Has anything ever been formally established to respond to suicide threats on Social Media? Or crime threats like I’m going to kill _________?
I guess 911 would be a start. But they are local and really don’t have jurisdiction.
There should be some place to immediately get the response started. Maybe even a web site with interactive chat? Give them the link to a tweet or message post. They can find out who Suzyloves69 is and get local police dispatched. All before that bottle of pills she swallowed takes effect.
Also what is the legal liability for reporting someone that made criminal threats? Like killing their boss. A SWAT team shows up and hauls the guy off. Could he sue the person that reported him?
Report it to the social network operators. There’s usually a “report this content/user” button that will have options for spam, threats etc. They have procedures in place for verifying and handling it.
Since when does 911 have jurisdiction over anything? 911 is a telephone service. They forward your call to whatever agency is best equipped to handle it. If you have reason to believe a crime is being committed, talk to your local police. If they can’t handle your problem, they will forward it to the appropriate agency.
Trying to figure out who has jurisdiction before the crime is reported is a pretty backwards way of doing things.
Why would they?
Depending on the jurisdiction and circumstances, in some places it is a crime to NOT report a threat.
Or to clarify: You ***CAN ***sue somebody for basically anything… IF you want to get laughed out of court, dismissed with prejudice, have your lawyer disbarred, and be forced to pay for the defendant’s legal costs.
Yes, 9-1-1 is local. So calling 9-1-1 will get you the PSAPnear your present location and not necessarily where the incident is taking place.
But determining the proper jurisdiction is a routine task performed many times every day at PSAPs worldwide. Most 9-1-1 staff are not sworn police officers and as such speaking to one of us is not the same as making a formal police report. We simply work to put reporting parties together with the responsible agency.
If you call 9-1-1 on a cell phone the call very well may be answered in a neighboring jurisdiction if your cell phone is getting its strongest signal off a cell tower in that other jurisdiction. The answering PSAP simply transfers the call in accordance with established local procedures.
Occasionally a call is received as the OP posits, from far away. Suppose a mother calls 9-1-1 in Kansas City, MO and says she got a text message from her daughter living in Sacramento, CA saying she is being beaten by her husband right now. The Kansas City PSAP should make efforts to determine the proper PSAP for the Sacramento area and guide the caller according to local procedures by either transferring the call directly (if possible) or by providing the proper contact number for the correct jurisdiction.

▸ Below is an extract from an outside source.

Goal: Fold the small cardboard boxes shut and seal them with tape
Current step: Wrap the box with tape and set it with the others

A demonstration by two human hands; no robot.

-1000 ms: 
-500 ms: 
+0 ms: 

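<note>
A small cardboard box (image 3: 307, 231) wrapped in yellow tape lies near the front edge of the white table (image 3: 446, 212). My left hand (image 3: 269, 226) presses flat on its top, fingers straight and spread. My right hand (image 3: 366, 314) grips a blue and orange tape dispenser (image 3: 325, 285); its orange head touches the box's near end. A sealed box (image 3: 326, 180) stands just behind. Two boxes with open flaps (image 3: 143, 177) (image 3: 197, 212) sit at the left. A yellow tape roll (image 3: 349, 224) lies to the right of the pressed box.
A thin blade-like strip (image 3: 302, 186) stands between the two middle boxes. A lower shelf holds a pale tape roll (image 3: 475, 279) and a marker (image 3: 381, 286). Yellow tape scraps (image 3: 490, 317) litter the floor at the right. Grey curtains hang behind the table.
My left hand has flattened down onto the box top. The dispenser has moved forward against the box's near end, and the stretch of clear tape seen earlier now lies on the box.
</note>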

It can be difficult to find a suitable number to transfer a call to. Mostly recently I had a caller on our little Caribbean island reporting a medical emergency and needing an ambulance dispatched in Hungary. The only number I could find on the internet was their local version of 9-1-1 so I had to call the Hungarian embassy for assistance. There is a way to make it work.

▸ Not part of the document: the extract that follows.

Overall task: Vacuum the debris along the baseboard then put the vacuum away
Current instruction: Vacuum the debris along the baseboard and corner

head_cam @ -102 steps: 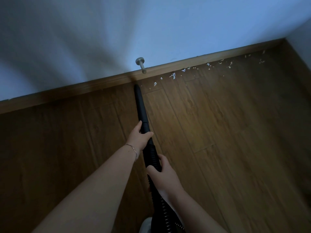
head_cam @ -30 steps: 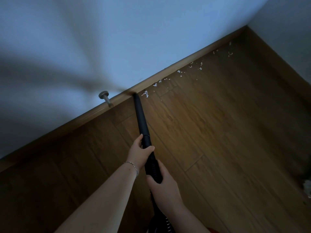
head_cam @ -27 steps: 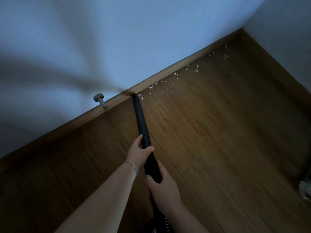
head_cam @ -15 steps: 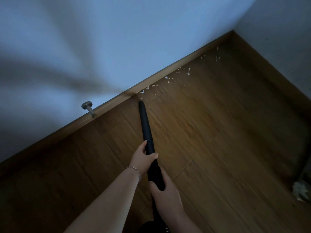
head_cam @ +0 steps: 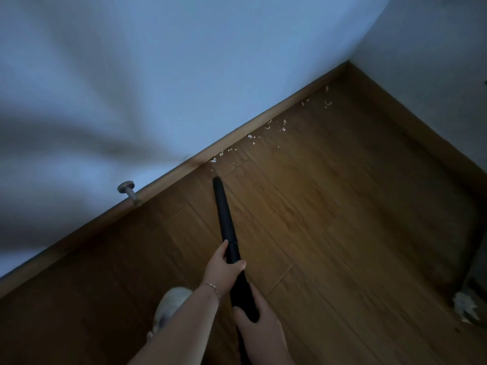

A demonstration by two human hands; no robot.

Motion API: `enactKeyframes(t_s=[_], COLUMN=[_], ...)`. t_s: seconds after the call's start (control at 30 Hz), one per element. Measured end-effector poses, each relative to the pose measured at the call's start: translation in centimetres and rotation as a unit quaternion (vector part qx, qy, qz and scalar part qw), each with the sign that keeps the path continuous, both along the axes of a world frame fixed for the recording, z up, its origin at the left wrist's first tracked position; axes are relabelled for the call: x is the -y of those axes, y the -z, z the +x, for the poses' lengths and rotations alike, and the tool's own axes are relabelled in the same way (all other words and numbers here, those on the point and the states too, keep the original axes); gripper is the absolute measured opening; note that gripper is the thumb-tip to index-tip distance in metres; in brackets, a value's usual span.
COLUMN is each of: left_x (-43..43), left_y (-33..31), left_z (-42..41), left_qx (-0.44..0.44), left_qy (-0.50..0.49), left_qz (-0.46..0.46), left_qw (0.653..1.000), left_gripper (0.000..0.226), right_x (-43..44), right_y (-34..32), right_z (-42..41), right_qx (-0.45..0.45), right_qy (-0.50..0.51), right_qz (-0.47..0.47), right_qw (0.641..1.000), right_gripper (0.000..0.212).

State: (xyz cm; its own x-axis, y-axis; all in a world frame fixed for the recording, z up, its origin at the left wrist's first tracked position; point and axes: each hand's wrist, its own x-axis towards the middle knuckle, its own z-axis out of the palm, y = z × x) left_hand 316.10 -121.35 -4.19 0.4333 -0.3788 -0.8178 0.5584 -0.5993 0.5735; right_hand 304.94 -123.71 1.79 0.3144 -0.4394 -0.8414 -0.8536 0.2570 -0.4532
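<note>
A black vacuum nozzle (head_cam: pixel 224 212) points at the wooden baseboard (head_cam: pixel 258 121), its tip a short way from it on the wood floor. My left hand (head_cam: pixel 222 270) grips the tube partway up; my right hand (head_cam: pixel 259 330) grips it lower, near the frame's bottom. White debris bits (head_cam: pixel 276 127) lie scattered along the baseboard from just beyond the tip toward the room's corner. The vacuum's body is out of view.
A metal door stop (head_cam: pixel 129 192) sticks out of the baseboard to the left of the nozzle. A second wall meets the first at the far right corner. A pale slipper (head_cam: pixel 168 309) shows under my left arm. Crumpled white stuff (head_cam: pixel 465 305) lies at the right edge.
The nozzle has drawn back from the baseboard and shifted right, away from the door stop. The debris nearest the door stop is gone.
</note>
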Motion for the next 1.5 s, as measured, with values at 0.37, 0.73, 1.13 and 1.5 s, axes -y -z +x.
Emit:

So the answer to the OP’s questions is “First find out if you are under the jurisdiction of a place where it is a crime”. Ignorance of the law is no excuse blah blah . . .
That’s a very twisted way to interpret my post and I do not appreciate it.

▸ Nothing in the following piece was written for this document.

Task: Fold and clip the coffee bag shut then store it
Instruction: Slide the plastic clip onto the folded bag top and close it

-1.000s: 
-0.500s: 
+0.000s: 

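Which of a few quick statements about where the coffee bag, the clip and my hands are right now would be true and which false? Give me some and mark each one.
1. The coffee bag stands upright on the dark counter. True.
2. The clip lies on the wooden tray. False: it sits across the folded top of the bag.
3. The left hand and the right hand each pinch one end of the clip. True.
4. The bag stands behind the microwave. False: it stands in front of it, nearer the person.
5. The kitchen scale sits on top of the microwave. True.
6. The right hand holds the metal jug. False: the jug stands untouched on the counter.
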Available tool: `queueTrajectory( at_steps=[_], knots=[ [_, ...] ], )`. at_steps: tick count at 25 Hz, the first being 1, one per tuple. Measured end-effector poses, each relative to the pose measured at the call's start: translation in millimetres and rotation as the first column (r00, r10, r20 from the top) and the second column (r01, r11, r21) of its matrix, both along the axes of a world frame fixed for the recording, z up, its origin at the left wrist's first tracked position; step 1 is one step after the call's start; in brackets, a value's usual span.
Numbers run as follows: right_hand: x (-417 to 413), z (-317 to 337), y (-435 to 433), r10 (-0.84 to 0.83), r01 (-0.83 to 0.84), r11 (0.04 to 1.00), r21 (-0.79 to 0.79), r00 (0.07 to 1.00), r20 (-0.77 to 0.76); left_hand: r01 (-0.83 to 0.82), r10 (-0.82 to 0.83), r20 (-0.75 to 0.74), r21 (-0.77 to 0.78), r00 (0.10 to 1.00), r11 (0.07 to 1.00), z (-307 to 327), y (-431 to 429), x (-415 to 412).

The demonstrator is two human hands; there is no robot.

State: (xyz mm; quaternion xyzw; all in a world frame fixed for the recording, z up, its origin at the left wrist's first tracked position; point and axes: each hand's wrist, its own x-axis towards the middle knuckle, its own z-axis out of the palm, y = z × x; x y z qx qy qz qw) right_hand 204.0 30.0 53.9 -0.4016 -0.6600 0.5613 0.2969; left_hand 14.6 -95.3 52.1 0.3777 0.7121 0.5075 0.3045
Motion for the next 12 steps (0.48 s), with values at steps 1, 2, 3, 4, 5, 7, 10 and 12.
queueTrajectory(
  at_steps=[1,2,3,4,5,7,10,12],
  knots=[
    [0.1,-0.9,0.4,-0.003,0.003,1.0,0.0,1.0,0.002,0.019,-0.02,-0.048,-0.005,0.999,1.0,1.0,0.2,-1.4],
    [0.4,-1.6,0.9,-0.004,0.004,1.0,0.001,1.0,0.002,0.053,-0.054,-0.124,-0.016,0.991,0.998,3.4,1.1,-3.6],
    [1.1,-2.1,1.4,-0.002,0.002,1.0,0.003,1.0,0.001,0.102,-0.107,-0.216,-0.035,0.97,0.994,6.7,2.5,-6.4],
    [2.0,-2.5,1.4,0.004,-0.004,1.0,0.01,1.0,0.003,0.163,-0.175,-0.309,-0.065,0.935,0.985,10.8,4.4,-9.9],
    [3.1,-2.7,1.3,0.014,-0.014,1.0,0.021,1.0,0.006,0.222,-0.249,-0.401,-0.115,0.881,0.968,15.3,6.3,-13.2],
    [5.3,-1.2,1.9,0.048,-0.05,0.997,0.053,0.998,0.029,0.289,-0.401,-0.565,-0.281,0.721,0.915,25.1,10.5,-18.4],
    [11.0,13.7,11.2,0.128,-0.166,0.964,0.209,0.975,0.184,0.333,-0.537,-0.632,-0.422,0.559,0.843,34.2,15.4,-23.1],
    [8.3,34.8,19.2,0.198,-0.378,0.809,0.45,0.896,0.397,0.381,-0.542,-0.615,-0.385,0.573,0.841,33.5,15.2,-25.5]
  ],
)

The intent I was trying to express is: “A criminal cannot sue a person for reporting a crime; A person is morally and sometimes legally required to report a crime, therefore it is contradictory that you could be sued for doing so.”
A couple of months ago my daughter had a woe is me moment, and said on face book that she’d be better off dead. Her friend saw it, and called 911 in her town. They put her in touch with the police. The police from the town where her friend lived called my daughters school and the local police. The school and the local police called all the emergency contact numbers, and I had to leave work, meet up with my daughter, meet up with the police, and assure them everything was ok. From the time she made the Facebook post, which was before school, to the time we all met up, which was after school, was quite a few hours, most of the time was spent tracking her down. But there was a definite procedure that the school and police departments followed.
You said it might be a crime to not report a threat, which is what I commented on. I said nothing about reporting a crime. A “crime” and a “threat” are not the same thing.
The difference is clearcut. A crime is an overt action that is of a criminal nature, and one either does it or doesn’t. The law everywhere obliges a citizen to report it. A threat requires the demonstrable existence of an actual intent along with the opportunity and capability of doing it, or the public utterance of such an intent in a manner that causes civil disorder. See “true threat”.